Your goal
Give back exactly the lines of the material below that start at the line containing "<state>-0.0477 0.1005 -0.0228" and end at the line containing "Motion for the", and no others.

BEGIN Recorded information

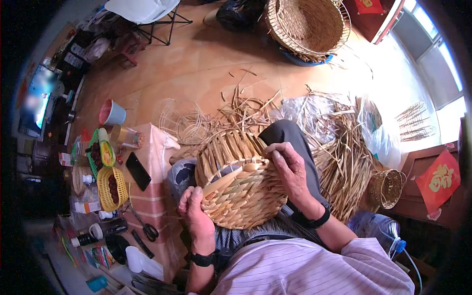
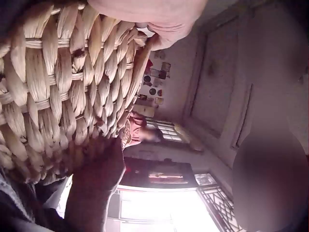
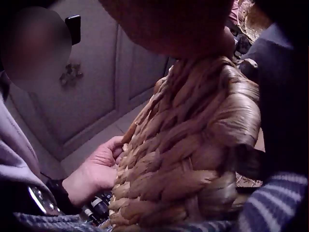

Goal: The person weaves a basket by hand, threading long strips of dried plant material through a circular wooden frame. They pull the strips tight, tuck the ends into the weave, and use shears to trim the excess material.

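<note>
One round basket (image 1: 250, 199) of thick, ridged plant-fibre weave lies tilted on the lap (image 1: 230, 240), between both hands. The right hand (image 1: 293, 171) pinches its far-right rim; the left hand (image 1: 199, 217), nearer, pinches a smooth, flat strand (image 1: 222, 185) whose long axis slants from near left towards far right.

1 black phone (image 1: 138, 171) lies on the tabletop (image 1: 164, 206) near 1 yellow basket (image 1: 102, 191). 1 white chair (image 1: 145, 10) stands on the floor (image 1: 162, 69); 1 red paper (image 1: 438, 178) with a gold character is on a brown panel (image 1: 417, 163).
</note>
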A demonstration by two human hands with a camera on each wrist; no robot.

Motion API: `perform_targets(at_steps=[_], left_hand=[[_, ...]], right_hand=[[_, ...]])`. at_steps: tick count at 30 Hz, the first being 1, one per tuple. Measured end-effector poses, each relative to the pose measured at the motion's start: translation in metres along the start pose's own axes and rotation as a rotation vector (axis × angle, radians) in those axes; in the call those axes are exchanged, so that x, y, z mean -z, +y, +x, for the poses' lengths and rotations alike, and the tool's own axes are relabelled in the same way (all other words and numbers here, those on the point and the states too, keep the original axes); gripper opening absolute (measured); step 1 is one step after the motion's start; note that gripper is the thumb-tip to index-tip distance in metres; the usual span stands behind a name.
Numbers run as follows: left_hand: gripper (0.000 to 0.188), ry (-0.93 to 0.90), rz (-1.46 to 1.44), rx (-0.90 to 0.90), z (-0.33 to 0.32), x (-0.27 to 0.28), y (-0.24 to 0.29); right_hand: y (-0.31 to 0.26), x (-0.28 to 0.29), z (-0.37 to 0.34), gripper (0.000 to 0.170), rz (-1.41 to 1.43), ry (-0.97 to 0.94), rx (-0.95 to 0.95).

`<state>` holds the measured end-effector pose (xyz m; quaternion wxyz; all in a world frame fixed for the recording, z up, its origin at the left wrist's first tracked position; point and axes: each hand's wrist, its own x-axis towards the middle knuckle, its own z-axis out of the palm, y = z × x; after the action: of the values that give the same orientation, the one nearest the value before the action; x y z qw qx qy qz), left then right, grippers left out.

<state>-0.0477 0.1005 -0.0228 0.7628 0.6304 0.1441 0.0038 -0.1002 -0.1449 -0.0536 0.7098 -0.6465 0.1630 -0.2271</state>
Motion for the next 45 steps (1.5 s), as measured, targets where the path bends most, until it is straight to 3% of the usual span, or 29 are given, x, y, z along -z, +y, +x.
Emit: perform_targets(at_steps=[2,7,13,14,16,17,19,20,23,24,26,32,37,45], left_hand=[[0.011,0.067,-0.060,0.039,-0.001,0.002,-0.003],[0.026,0.053,-0.158,0.133,0.014,0.027,-0.018],[0.015,0.012,-0.143,0.015,0.012,0.034,-0.020],[0.011,-0.260,0.209,-0.105,0.027,0.061,-0.011],[0.013,-0.459,0.730,-0.344,0.032,0.054,0.034],[0.014,-0.526,0.950,-0.502,0.034,0.051,0.057],[0.018,-0.415,1.043,-0.647,0.013,0.007,0.087],[0.024,-0.396,1.018,-0.680,0.012,0.000,0.086],[0.036,-0.563,1.133,-0.933,0.006,-0.029,0.080],[0.037,-0.608,1.155,-0.967,0.004,-0.040,0.078],[0.038,-0.695,1.194,-1.035,0.000,-0.059,0.076],[0.035,-0.723,1.297,-1.066,0.003,-0.074,0.074],[0.012,-0.786,1.349,-1.044,0.007,-0.084,0.080],[0.007,-0.872,1.228,-1.166,0.022,-0.086,0.076]], right_hand=[[-0.004,0.004,0.001,0.015,-0.077,-0.024,-0.002],[-0.013,0.004,-0.003,0.021,-0.040,-0.072,-0.077],[-0.012,0.010,0.005,0.025,0.049,-0.169,-0.107],[-0.011,0.013,0.007,0.024,0.059,-0.195,-0.115],[-0.016,0.013,0.008,0.026,-0.026,-0.208,-0.107],[-0.024,0.014,0.010,0.027,-0.183,-0.221,0.025],[-0.035,0.014,0.014,0.028,-0.491,-0.254,0.293],[-0.033,0.010,0.011,0.032,-0.445,-0.193,0.324],[-0.037,0.011,0.010,0.031,-0.528,-0.237,0.453],[-0.040,0.012,0.015,0.029,-0.708,-0.270,0.600],[-0.054,0.010,0.017,0.028,-0.872,-0.316,0.654],[-0.065,-0.001,0.013,0.026,-1.099,-0.391,0.714],[-0.072,-0.010,0.017,0.021,-0.996,-0.408,0.588],[-0.076,-0.011,0.025,0.020,-1.036,-0.445,0.595]])
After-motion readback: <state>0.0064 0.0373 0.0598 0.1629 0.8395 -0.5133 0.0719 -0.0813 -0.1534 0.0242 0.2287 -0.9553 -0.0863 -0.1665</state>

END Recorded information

Response to the task
<state>-0.0477 0.1005 -0.0228 0.7628 0.6304 0.1441 0.0038 -0.1002 -0.1449 -0.0536 0.7098 -0.6465 0.1630 -0.2271</state>
Motion for the next 45 steps (1.5 s), as measured, targets where the path bends most, until it is straight to 3% of the usual span, or 29 are given, x, y, z along -z, +y, +x.

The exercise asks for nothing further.